Ho diffidenza e talvolta vero fastidio per l’uso rimato del dialetto, che non
dia luogo ad invenzione linguistica autonoma e che non si collochi quindi
d’autorità nella lingua italiana.
Cosa
significa per lei essere romano?
Io
non sono un vero romano: sono frutto dell’unità d’Italia, perché mia madre
era piemontese e mio padre siciliano. Ma c’è un tratto di me autenticamente
romano: essere stato battezzato in San Pietro e avere avuto nelle orecchie
appena nato il suono di quelle campane.
Cosa
prova nel tornare a Roma dopo una lunga assenza?
Una
volta,tornando in treno, un gran batticuore. Oggi, se in macchina, l’orrore
dello smog e del traffico, se in treno, l’ansia di reperire un taxi e la
rabbia di non poter piantare sul muso degli abusivi (20.000 – 30.000) un
sonoro cazzotto.
Un
monumento che non le piace?
Si!
Il fastigio del monumento a Vittorio Emanuele II, in piazza Venezia, perché è
un periscopio. Ha ragione Giuliano Briganti a proporre che vi sia istallato un
grande caffè pensile. Fino agli anni ’30 ve ne era uno sulla terrazza della
Rinascente al Corso.
Altra
cosa che le da fastidio?
Il
piagnisteo sulla Roma sparita.
Una
fontana che lei ama?
La
fontana con laghetto al Pincio e con l’orologio ad acqua dove una volta erano
quattro cigni bianchi e neri, detta Idrocronometro.
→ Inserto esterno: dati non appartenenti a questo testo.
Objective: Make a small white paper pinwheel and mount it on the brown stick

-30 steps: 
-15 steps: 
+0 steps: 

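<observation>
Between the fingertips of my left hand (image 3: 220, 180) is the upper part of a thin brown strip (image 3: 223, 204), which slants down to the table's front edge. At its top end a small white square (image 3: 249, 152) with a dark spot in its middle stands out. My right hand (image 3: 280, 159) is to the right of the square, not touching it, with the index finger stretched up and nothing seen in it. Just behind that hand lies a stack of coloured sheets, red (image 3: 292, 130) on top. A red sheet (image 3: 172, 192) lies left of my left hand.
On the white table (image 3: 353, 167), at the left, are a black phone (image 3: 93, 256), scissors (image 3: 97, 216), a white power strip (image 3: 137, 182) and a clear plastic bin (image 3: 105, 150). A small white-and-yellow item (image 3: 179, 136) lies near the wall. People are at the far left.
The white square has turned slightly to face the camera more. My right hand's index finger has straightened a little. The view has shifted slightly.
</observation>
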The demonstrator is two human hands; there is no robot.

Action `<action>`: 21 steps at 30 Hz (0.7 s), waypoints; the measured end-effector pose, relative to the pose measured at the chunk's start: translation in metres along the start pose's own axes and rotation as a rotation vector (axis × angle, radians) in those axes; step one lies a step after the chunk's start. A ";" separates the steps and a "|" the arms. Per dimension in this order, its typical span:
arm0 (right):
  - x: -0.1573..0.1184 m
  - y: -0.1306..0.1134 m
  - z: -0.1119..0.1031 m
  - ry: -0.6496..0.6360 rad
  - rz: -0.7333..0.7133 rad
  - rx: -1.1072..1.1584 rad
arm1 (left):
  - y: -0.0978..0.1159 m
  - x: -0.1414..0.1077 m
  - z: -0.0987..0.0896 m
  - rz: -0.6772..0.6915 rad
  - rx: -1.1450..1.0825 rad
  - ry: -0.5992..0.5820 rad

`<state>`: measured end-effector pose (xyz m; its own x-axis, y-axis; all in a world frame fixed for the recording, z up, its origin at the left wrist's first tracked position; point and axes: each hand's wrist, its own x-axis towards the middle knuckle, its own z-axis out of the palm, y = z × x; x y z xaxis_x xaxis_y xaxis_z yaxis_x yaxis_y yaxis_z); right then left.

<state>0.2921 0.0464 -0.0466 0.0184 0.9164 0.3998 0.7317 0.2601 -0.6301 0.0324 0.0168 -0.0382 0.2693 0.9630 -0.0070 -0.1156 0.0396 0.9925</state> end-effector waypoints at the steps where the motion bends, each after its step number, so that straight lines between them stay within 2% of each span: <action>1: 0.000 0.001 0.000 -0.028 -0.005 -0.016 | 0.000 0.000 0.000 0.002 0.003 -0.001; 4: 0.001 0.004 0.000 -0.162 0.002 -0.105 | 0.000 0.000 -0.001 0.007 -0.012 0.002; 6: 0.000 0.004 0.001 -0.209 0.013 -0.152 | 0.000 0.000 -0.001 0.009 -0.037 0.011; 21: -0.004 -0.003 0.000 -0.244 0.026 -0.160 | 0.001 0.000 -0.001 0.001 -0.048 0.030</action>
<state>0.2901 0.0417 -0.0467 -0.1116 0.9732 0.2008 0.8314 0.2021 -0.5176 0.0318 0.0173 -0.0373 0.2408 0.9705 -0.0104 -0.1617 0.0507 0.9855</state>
E’ opera del frate
domenicano Giambattista Embriaco (1829 – 1903) e risale al 1872.
Un bellissimo meccanismo idraulico con fontana e pesci rossi dello stesso
autore si trova nel cortile di via del Gesù 62, mentre non si sa che fine ha
fatto quella che egli aveva costruito per il cortile del Ministero delle
Finanze, in via XX Settembre. Il disamore e il dileggio dell’opera d’arte da
parte della burocrazia statale non è di oggi anche a Roma. Amo questa fontana
del Pincio per il suo quasi silenzio, ma adoro anche il fragore del Fontanone di
Sisto V, sulla falde del Gianicolo.
Un
consiglio al sindaco per migliorare Roma?
Gliel’ho
dato a Carraro e a qualche suo predecessore, ma sembrano tutti ciechi e sordi.
Una volta la continuità monumentale della spina verde che va da porta Pinciana
a viale delle Belle Arti (villa Borghese, villa Medici, il Pincio, il giardino
del lago, il parco dei Daini, villa Strohl – fern, villa Ruffo, il borghetto
Flaminio, villa Poniatowskij, valle Giulia), era alla periferia della città.
Oggi ne è al perfetto centro. Lo stato di questo insieme è nel suo complesso
deplorevole. Basti pensare a villa Borghese, strada di transito per autobus. Si
elabori e si attui non solo una strategia di salvezza ambientale – ecologica,
ma di destinazione unitaria di un grandioso parco come città della cultura e
dell’arte, oltre che di giochi sul modello dei “Tivoli scandinavi”. Non se
ne parla nemmeno. Solo periodiche concessioni di sfruttamento della Casina
Valadier o della Casica delle Rose per uno snak bar, per giunta destinati al
fallimento. E il borghetto Flaminio in mano agli sfasciacarrozze.